Bond v. United States Parole Commission
This text of 271 F. App'x 590 (Bond v. United States Parole Commission) is published on Counsel Stack Legal Research, covering Court of Appeals for the Ninth Circuit primary law. Counsel Stack provides free access to over 12 million legal documents including statutes, case law, regulations, and constitutions.
Opinion
MEMORANDUM
Mark Bond, a federal prisoner, appeals pro se the denial of his 28 U.S.C. § 2241 habeas corpus petition challenging a United States Parole Commission detainer that has been placed against him while he serves his sentence on a 1995 conviction for armed bank robbery and other crimes. He contends that the detainer is unlawful because he was not serving a special parole term on a 1985 conviction for heroin possession and other crimes when in 2000 the Parole Commission issued a warrant for his arrest for violating the terms of his special parole. We have jurisdiction under 28 U.S.C. § 1291, and we affirm.
The sentencing court ordered Bond’s 10-year special parole term to commence upon his release from custody and to run concurrently with a 5-year term of probation.

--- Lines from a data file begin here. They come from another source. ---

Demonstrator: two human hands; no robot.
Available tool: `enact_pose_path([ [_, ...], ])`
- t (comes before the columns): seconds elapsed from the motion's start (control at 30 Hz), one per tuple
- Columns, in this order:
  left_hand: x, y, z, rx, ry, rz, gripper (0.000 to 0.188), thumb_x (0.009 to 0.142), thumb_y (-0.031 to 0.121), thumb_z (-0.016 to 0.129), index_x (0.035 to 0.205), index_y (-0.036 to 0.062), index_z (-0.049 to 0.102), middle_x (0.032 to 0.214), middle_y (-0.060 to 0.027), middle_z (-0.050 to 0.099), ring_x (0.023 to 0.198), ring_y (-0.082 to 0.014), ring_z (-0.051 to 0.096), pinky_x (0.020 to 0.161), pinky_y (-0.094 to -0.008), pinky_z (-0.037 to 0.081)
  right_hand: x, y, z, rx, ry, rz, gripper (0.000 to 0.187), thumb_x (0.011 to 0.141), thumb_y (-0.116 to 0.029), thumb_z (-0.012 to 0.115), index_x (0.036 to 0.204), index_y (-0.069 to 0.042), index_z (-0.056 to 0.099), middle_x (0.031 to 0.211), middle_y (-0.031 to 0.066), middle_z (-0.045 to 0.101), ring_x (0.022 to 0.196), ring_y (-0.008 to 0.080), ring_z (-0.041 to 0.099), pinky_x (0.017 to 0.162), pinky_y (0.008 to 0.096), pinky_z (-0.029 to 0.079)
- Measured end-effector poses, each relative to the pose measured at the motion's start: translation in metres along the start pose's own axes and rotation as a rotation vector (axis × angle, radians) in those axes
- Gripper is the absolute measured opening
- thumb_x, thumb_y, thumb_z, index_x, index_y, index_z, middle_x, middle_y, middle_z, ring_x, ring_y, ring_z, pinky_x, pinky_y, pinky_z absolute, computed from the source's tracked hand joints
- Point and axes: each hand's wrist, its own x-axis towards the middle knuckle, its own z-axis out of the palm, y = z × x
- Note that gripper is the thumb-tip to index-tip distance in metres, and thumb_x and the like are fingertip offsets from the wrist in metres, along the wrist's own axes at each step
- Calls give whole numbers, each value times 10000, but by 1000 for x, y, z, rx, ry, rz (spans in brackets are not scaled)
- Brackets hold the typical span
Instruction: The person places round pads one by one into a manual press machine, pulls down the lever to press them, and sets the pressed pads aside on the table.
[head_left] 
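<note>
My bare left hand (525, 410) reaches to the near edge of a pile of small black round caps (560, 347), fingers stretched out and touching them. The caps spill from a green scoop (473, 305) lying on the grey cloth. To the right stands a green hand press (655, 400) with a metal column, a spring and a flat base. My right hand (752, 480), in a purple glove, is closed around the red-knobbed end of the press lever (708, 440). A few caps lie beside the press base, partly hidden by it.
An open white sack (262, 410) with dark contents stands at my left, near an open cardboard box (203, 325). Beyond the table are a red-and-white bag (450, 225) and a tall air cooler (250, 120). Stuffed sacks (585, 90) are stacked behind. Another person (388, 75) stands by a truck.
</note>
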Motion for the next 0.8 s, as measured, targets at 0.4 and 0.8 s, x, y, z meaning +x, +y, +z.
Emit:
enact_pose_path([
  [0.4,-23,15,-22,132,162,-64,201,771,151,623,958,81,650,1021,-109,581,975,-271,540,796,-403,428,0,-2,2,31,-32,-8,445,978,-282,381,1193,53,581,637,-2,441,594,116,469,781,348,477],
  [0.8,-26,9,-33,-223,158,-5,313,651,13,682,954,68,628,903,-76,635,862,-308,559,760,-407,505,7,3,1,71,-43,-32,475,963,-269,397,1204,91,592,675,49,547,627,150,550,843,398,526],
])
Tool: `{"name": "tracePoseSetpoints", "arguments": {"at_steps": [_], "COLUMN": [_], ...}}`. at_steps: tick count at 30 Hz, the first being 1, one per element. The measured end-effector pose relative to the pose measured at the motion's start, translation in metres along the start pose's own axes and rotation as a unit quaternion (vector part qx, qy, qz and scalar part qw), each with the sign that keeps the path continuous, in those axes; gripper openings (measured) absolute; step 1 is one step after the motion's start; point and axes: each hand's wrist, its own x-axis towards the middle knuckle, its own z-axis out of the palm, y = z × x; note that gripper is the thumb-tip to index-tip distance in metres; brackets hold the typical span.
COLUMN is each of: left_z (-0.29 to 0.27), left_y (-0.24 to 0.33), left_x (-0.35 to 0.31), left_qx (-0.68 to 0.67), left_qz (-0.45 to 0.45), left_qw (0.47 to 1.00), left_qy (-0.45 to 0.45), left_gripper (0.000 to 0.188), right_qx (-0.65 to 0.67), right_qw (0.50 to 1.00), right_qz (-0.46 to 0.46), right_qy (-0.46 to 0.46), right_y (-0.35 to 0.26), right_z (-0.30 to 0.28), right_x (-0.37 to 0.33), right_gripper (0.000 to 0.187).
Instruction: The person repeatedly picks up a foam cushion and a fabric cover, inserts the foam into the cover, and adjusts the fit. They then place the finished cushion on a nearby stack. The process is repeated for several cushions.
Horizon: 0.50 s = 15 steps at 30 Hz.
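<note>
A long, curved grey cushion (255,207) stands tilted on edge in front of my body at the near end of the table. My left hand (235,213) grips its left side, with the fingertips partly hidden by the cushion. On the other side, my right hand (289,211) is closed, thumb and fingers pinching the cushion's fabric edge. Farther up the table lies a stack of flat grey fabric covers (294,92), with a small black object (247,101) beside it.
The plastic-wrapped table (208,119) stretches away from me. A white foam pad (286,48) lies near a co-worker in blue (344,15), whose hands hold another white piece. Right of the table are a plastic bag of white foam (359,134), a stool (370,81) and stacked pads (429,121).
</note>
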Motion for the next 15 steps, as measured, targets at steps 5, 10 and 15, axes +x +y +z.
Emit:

On October 12, 1990, Bond was released on parole pursuant to 18 U.S.C. § 4163, and he signed a special parole term certificate stating that he would begin serving the special parole term on May 21, 1993. His 5-year term of probation also began on October 12, 1990. The Parole Commission issued the warrant on October 16, 2000.
Bond contends that the Board acted outside its statutory authority in commencing a special parole term while he was serving a federal term of probation because, as stated in Russie v. United States Dep’t of Justice, 708 F.2d 1445, 1447 (9th Cir.1983), former 21 U.S.C. § 841(c) (1980) provided that special parole is “in addition to, and not in lieu of,” any other parole available to a prisoner. As explained by the district court, this means that special parole, unlike regular parole, follows a term of imprisonment. See Robles v. United States, [591]*591146 F.8d 1098, 1100 (9th Cir.1998). Similarly, probation, unlike regular parole, is an alternative to a term of imprisonment. See United States v. Belgard, 894 F.2d 1092, 1100 (9th Cir.1990). The sentencing court properly ordered both Bond’s special parole and his probation to commence upon release from custody. See United States v. Levitt, 799 F.2d 505, 507 (9th Cir.1986) (probation commences when imposed unless otherwise ordered by court).
AFFIRMED.1
This disposition is not appropriate for publication and is not precedent except as provided by 9th Cir. R. 36-3.